- Born: 1993/1994 (age 32–33) Clontarf, County Dublin, Ireland
- Relatives: Seán Ó Riada (maternal grandfather) Liadh Ní Riada (maternal aunt) Paddy Glackin (paternal uncle)

= Doireann Ní Ghlacáin =

Irish fiddler and singer, and media presenter

Doireann Ní Ghlacáin, sometimes Doireann Glackin (born 1993/1994), is an Irish fiddler and sean-nós singer, academic and TV, radio and podcast presenter.

==Early life and education==
Doireann Glackin, later commonly billed as Ní Ghlacáin, grew up in Clontarf, a Northside suburb of Dublin, the eldest of three children. Her father, Kevin Glackin, is a retired garda, and teacher of fiddle playing, and her mother, Sorcha Ní Riada, political correspondent for TG4. Her paternal uncle is traditional musician Paddy Glackin and her maternal grandfather was the composer Seán Ó Riada.

Ní Ghlacáin received her primary education at Scoil Neasáin, a Gaelscoil in Harmonstown, before attending Coláiste Íosagáin, Booterstown.
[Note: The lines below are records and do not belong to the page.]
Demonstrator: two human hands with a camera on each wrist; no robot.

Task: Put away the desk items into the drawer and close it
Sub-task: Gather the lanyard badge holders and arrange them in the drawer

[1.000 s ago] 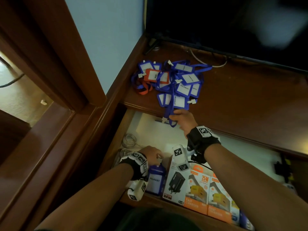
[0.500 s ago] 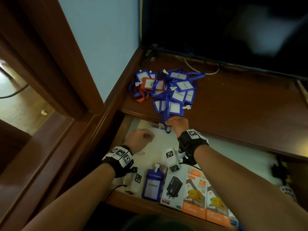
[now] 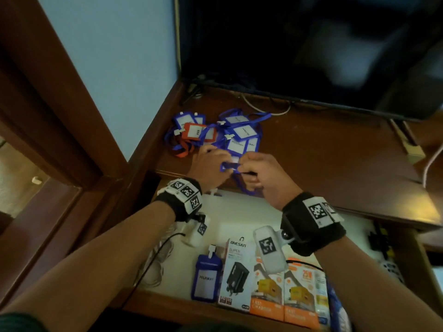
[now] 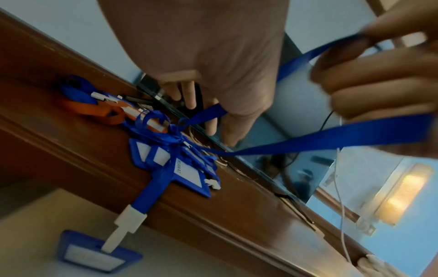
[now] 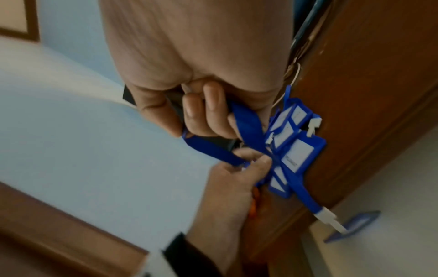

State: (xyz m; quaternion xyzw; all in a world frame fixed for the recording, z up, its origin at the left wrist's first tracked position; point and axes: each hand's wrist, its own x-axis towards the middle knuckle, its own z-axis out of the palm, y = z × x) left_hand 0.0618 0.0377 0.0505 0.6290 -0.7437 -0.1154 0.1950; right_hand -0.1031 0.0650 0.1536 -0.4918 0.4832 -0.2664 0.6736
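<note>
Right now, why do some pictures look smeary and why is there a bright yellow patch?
Head view: dim; the screen is black with a pale blurry reflection, and the desk glares at its right edge. Left wrist view: the right hand holding the blue strap is motion-smeared, and a lamp glows yellow. Right wrist view: the wall and frame streak with motion blur.
</note>
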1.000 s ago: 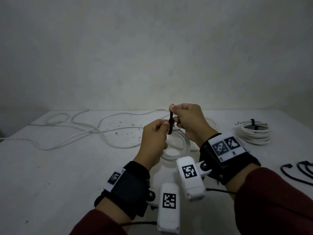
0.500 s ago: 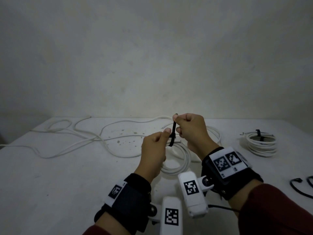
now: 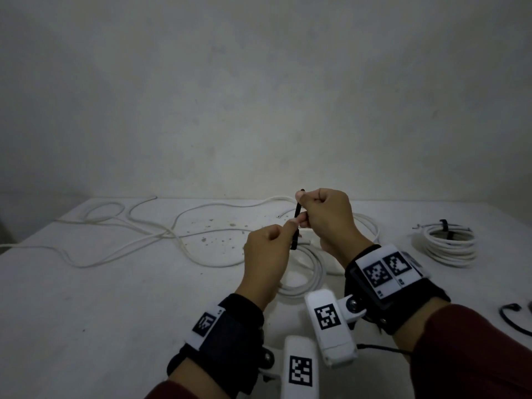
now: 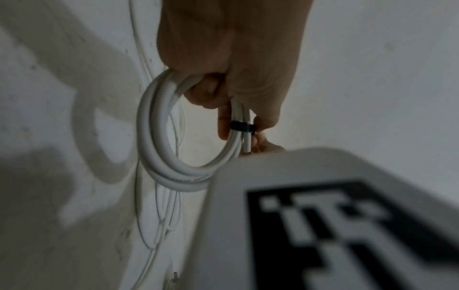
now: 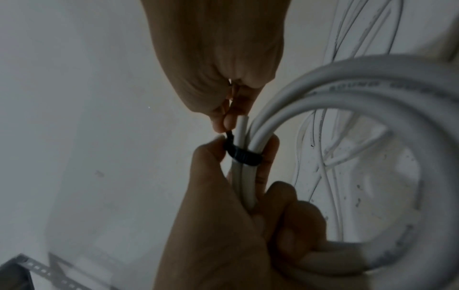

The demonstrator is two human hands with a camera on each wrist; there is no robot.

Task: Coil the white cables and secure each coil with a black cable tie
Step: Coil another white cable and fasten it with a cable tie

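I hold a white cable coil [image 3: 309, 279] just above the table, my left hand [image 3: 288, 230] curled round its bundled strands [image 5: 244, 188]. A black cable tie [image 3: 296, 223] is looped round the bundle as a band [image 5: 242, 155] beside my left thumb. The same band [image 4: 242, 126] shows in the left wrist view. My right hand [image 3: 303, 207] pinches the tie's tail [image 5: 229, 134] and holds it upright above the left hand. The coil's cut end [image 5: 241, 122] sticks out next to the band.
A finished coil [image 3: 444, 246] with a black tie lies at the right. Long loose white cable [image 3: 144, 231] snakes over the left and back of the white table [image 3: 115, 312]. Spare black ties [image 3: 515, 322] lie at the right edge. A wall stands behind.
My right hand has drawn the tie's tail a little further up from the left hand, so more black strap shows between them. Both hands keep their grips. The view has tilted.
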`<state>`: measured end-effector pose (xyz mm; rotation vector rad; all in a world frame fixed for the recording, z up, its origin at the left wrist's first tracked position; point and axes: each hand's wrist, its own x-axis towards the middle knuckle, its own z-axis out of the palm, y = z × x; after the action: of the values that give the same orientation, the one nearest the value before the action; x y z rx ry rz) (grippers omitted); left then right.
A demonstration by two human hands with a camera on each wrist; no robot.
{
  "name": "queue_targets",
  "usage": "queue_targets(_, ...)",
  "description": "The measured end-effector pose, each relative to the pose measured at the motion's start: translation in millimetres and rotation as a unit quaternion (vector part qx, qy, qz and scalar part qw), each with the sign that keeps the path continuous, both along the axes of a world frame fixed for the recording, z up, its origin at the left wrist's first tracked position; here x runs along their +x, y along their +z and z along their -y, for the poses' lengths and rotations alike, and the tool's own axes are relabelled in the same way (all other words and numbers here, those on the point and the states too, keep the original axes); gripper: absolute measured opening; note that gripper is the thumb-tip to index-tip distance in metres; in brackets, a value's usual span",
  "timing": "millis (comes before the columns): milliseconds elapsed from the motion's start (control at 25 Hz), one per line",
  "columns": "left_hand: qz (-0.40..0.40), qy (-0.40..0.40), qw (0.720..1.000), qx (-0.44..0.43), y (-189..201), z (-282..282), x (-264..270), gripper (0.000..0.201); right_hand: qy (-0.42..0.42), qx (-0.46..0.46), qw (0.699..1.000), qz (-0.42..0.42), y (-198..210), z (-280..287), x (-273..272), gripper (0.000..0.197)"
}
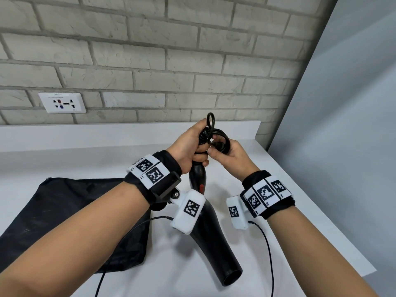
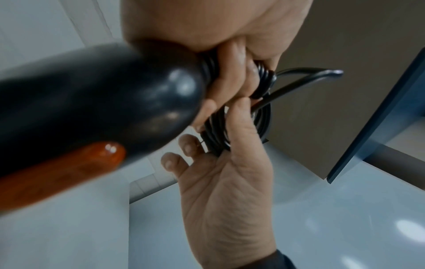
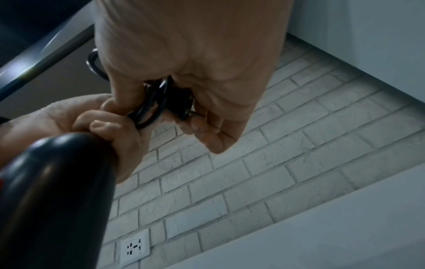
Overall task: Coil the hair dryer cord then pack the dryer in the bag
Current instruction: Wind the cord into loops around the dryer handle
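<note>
black dryer (image 1: 211, 232) – red switch | cord (image 1: 214, 136) coiled – left grip (image 1: 188, 146), right grip (image 1: 231, 155) both clamp it

Back wall (image 1: 150, 61): pale grey-white brick w/ grey mortar. White multi-pin wall socket (image 1: 62, 102) set low on it, left side, just above the desk's raised back lip. Desk (image 1: 75, 166): white, smooth, w/ far-right corner meeting the brick. Right of desk a plain light grey panel (image 1: 347, 125) runs forward at an angle. Light is even, soft, w/ faint shadows.
</note>
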<state>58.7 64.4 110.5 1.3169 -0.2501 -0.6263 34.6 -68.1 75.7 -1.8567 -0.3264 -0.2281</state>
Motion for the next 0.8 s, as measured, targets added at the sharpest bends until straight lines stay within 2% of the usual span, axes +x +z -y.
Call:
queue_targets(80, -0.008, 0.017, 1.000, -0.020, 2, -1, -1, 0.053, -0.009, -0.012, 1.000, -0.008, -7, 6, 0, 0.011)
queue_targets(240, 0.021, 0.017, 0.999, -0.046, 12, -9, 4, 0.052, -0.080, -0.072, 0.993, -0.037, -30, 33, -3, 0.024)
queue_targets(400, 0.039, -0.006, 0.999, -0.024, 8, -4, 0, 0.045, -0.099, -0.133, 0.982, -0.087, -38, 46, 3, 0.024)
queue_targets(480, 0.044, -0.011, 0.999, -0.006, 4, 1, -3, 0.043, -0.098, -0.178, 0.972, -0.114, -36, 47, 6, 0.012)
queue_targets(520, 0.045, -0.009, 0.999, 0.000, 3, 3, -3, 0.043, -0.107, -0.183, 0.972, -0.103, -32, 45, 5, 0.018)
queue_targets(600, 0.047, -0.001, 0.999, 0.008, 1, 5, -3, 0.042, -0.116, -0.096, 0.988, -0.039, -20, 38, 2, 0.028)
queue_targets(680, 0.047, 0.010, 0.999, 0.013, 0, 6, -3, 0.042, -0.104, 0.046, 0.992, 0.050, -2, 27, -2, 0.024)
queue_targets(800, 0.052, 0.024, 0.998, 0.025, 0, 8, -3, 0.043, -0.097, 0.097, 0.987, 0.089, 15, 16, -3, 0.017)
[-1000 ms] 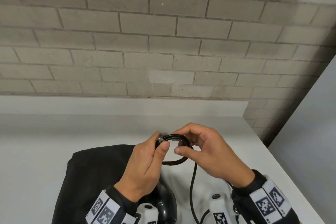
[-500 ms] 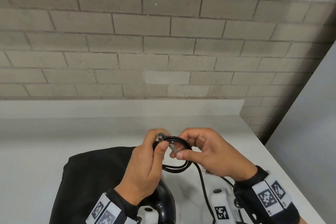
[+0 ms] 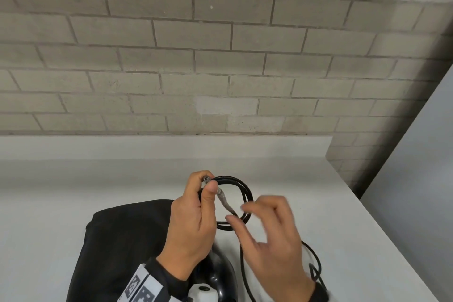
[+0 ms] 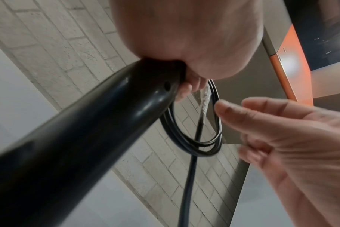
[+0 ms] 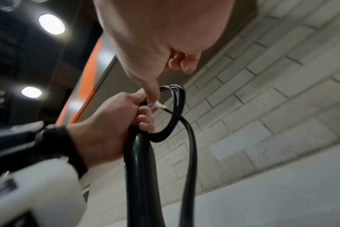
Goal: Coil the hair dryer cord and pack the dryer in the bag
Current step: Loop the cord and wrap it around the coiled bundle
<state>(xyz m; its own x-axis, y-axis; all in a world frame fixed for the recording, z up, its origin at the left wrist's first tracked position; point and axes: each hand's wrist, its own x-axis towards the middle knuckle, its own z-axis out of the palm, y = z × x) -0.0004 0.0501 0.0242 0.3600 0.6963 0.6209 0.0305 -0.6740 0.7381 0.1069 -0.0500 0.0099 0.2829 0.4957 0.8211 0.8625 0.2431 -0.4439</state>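
Head view: left hand (image 3: 193, 225) clamps the hair dryer (image 3: 218, 274) handle end and black cord (image 3: 245, 193) coil over the white counter (image 3: 49, 203). Right hand (image 3: 272, 238), fingers apart, blurred, hovers at the coil's 4 o'clock. Black bag (image 3: 117, 240) lies at 8 o'clock. No readable writing.

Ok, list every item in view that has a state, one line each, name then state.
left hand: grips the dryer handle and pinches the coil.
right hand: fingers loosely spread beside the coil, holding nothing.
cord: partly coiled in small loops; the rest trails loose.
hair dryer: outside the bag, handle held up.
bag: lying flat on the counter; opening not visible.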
She was taught to play the fiddle by her father. She completed a bachelor's degree in Philosophy and the Irish Language at the University of Galway and later pursued studies of the oral tradition in Irish at Masters level, and in 2024, secured a doctorate on aspects of the oral poetry of the Múscraí Gaeltacht, County Cork.

==Career==
Ní Ghlacáin was pursuing PhD studies when, at the age of 22, she was invited to work for TG4. She has since presented on radio and television, with RTÉ Radio 1, TG4, and RTÉ Television. She presented Gradam Ceol and Tradfest in 2018 on TG4.She co-wrote and presented the documentary Seán Ó Riada - Mo Sheanathair in 2021, exploring the life and works of her grandfather, Seán Ó Riada, who had died long before her birth. As of 2025, she was the host of RTÉ TV series Tracks and Trails.
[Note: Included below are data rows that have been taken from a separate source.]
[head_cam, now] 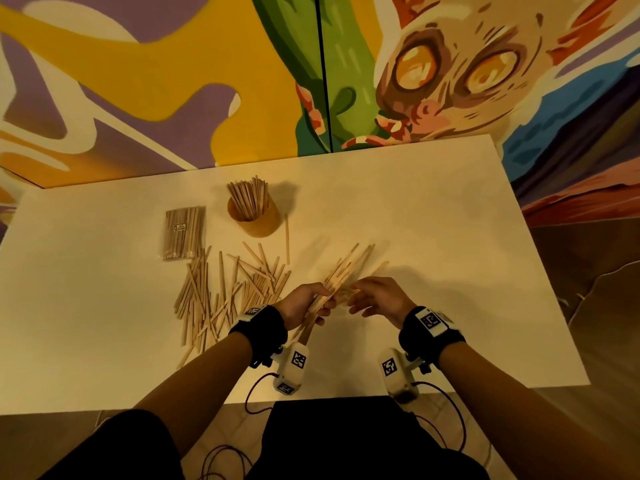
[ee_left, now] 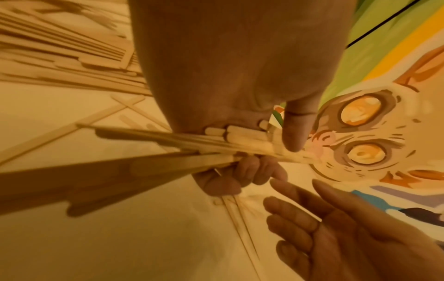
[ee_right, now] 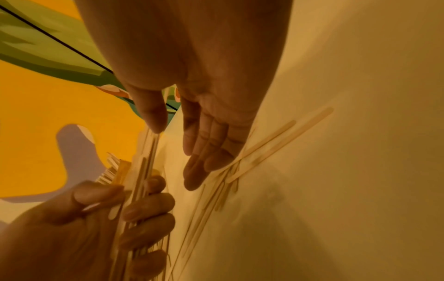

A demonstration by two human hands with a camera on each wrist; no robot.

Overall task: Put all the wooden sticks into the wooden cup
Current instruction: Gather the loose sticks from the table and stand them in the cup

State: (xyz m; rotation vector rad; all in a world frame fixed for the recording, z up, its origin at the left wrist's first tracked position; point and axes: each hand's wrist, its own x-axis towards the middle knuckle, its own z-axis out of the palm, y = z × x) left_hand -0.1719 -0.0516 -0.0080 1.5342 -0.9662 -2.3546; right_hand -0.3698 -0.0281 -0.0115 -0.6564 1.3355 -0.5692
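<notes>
My left hand [head_cam: 313, 304] grips a bundle of wooden sticks [head_cam: 343, 275] just above the white table [head_cam: 450, 237]; the same bundle [ee_left: 216, 146] runs across the palm in the left wrist view, thumb on top. My right hand [head_cam: 372, 297] hovers open just right of it, fingers straight [ee_right: 204, 152], over a few loose sticks [ee_right: 276, 144] on the table. The wooden cup [head_cam: 254, 216] stands upright behind and left, holding several sticks. A big pile of loose sticks [head_cam: 225, 292] lies left of my left hand.
A sealed packet of sticks [head_cam: 183, 232] lies left of the cup. One single stick [head_cam: 287, 239] lies just right of the cup. A painted wall [head_cam: 138, 81] rises right behind the table. Cables hang below the near edge.
</notes>
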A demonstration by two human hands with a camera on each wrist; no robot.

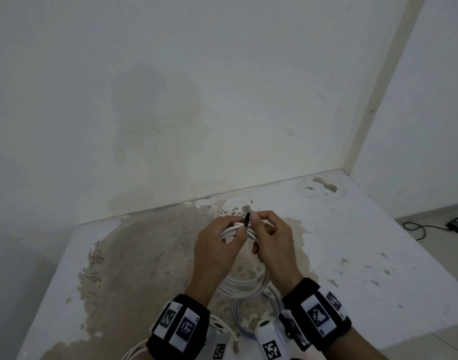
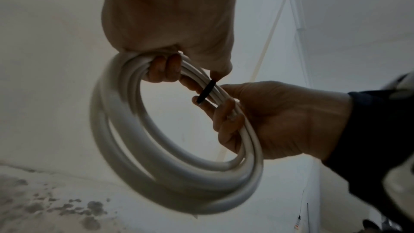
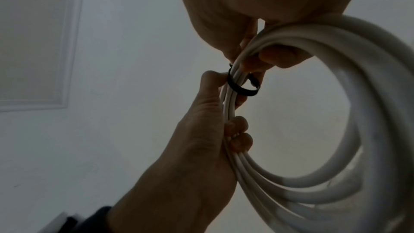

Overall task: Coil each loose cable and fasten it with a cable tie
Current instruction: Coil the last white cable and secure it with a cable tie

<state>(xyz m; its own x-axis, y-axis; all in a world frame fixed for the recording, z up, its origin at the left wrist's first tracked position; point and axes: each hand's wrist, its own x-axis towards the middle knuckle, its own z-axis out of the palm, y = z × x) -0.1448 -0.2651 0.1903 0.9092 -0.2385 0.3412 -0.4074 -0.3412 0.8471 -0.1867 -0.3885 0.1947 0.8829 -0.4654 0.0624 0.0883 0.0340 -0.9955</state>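
Note:
A white cable coil (image 1: 242,285) hangs upright above the table, held between both hands. A black cable tie (image 1: 247,220) loops around its top strands. My left hand (image 1: 235,228) grips the coil just left of the tie, with its thumb against the band. My right hand (image 1: 259,224) pinches the tie's upper end, and its lower fingers curl round the strands. In the left wrist view the tie (image 2: 207,91) crosses the coil (image 2: 156,166) between the left hand (image 2: 165,66) and the right hand (image 2: 224,112). In the right wrist view the tie (image 3: 237,88) forms a loose ring around the coil (image 3: 358,95).
The white stained table (image 1: 352,242) meets a wall at the back, and its right edge drops to the floor. A second thin cable loop (image 1: 256,307) lies under my wrists, and more white cable (image 1: 134,352) at the bottom left. A black device (image 1: 457,224) with a cord lies on the floor.

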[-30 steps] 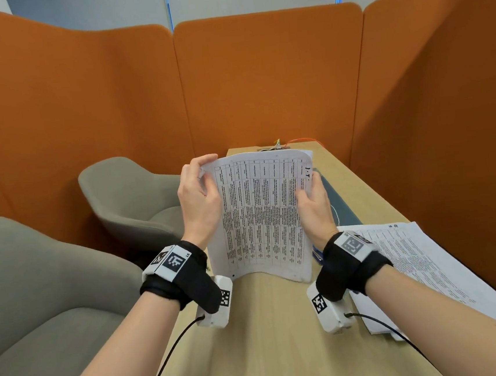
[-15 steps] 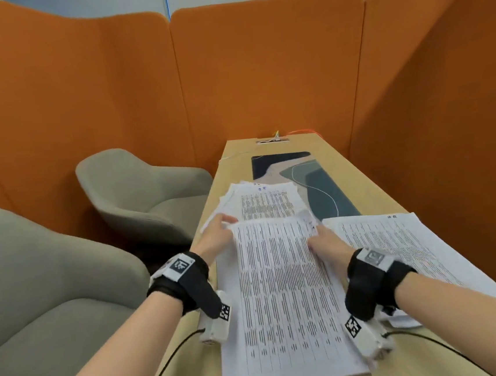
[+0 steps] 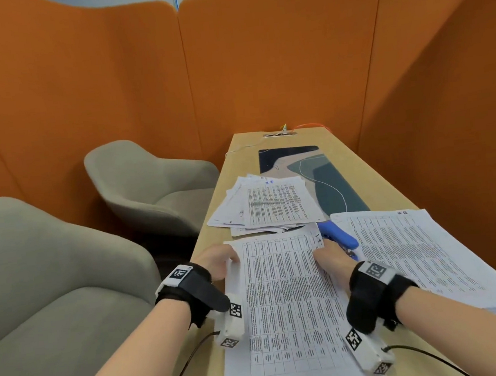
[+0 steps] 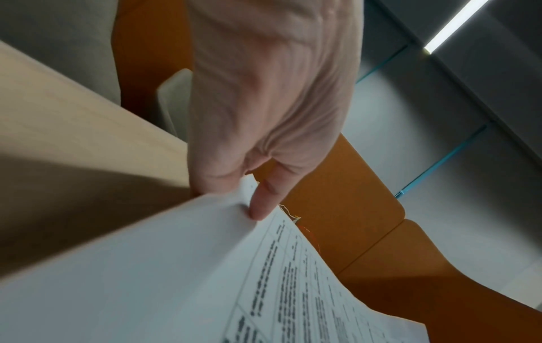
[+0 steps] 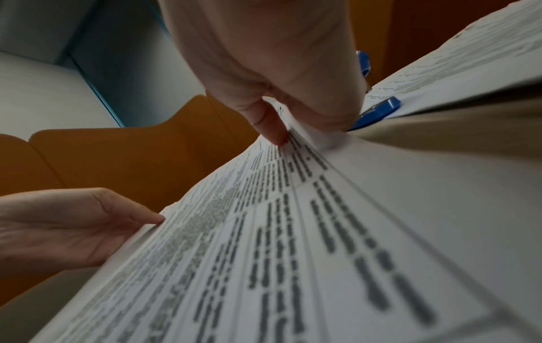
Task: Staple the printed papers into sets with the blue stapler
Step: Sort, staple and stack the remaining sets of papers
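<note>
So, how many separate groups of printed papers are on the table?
3. The held set is nearest, between both hands. A fanned pile lies beyond it. A third stack lies to the right, past the blue stapler. More sheets may be hidden underneath.

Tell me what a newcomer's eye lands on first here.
Both hands, the left hand and right hand, pinch the far corners of a printed set lying on the table. The blue stapler lies just beyond the right hand, between that set and the right stack.
</note>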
In 2019, as Doireann Glackin, she released a 13-track joint album with concertina player Sarah Flynn, The Housekeepers; the research for the album and its release attracted Arts Council funding.

In 2023, Ní Ghlacáin, Louise Cantillon and Síomha Ní Ruairc launched the bilingual podcast How to Gael, which they continue to co-host, with the three having met while working at TG4. The podcast led to a live touring show, beginning at the Liberty Hall Theatre in April 2024.

In late 2025, Ní Ghlacáin toured Ireland with a one-woman show of music and bilingual storytelling about the Cailleach. In late 2026, she announced the release of a single, with her first solo album to follow in January 2027.

==Personal life==
As of the early 2020s, Ní Ghlacáin was living on a farm in Ennis, County Clare, with her partner for most of her 20s, a musician and farmer, and stated that she lived 70% of her life through Irish. As of 2025, she described herself as newly single, since a week after her 30th birthday.